My childhood was something I would never want to repeat. From what my older sister said it was pretty idyllic until my parents divorced when I was seven. At age ten abuse from my stepfather destroyed my self-esteem and most of my memories of childhood. Until I was in my mid-thirties I could only remember back to age twelve or thirteen. By age twelve my mom and stepfather had been divorced for over a year.
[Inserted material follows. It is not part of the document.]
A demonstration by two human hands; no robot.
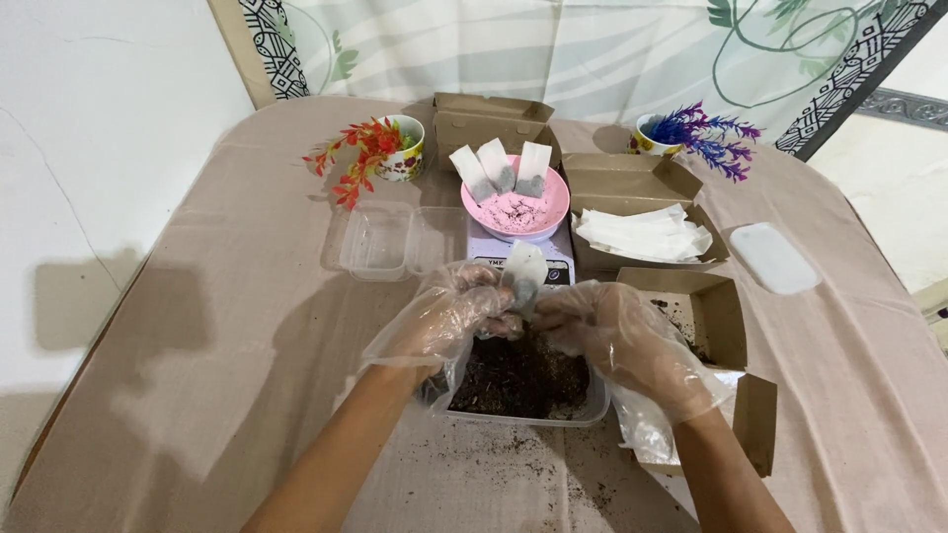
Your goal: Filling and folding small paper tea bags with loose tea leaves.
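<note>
Three brown cardboard boxes (632, 183) stand open far and right; a white sachet (524, 268) is pinched between both hands; three more lean in a pink bowl (515, 212).

we think we are in a home, at a table (197, 326) with a soft beige cloth on it. behind it hangs a curtain (553, 49) with leaves drawn on it, next to a plain white wall (89, 128). two little cups hold pretend flowers, one red (357, 158) and one purple (703, 133). small brown boxes (632, 183), a pink bowl (515, 205) and a little scale (521, 259) make it look like a home craft spot.
</note>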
But here is the most wonderful thing. The few memories I do have before age twelve are all about Jesus. Hugging my stuffed frog and telling Jesus that the hug was really for him. Singing the song “In the Garden” to myself as I went to sleep and imagining myself walking and talking with Jesus. The most cherished memory I have of Jesus were the times he rocked me to sleep. It was not the spinning you sometimes experience when you fall asleep or the dropping when your body jerks. It was the gentle rock of a rocking chair. How compassionate is our Lord, who takes the time to comfort a child that has been abused. I cannot imagine a life without Him. What a gift my parents gave me by taking me to church and raising me to know Christ as a child. During rough patches throughout my life I have experienced “mountain top” moments. They were profound and changed my perspective from my view of things to His view. But the simple comfort of rocking a child to sleep touches my heart and makes me grateful for His love for us. I can honestly say I cannot remember a day without Him.

There have been times He has seemed far from me and times when I know He’s right here. Of course He hasn’t moved, I am the one who wanders. When I pray I thank him for his love and his mercy, but also for his loving correction.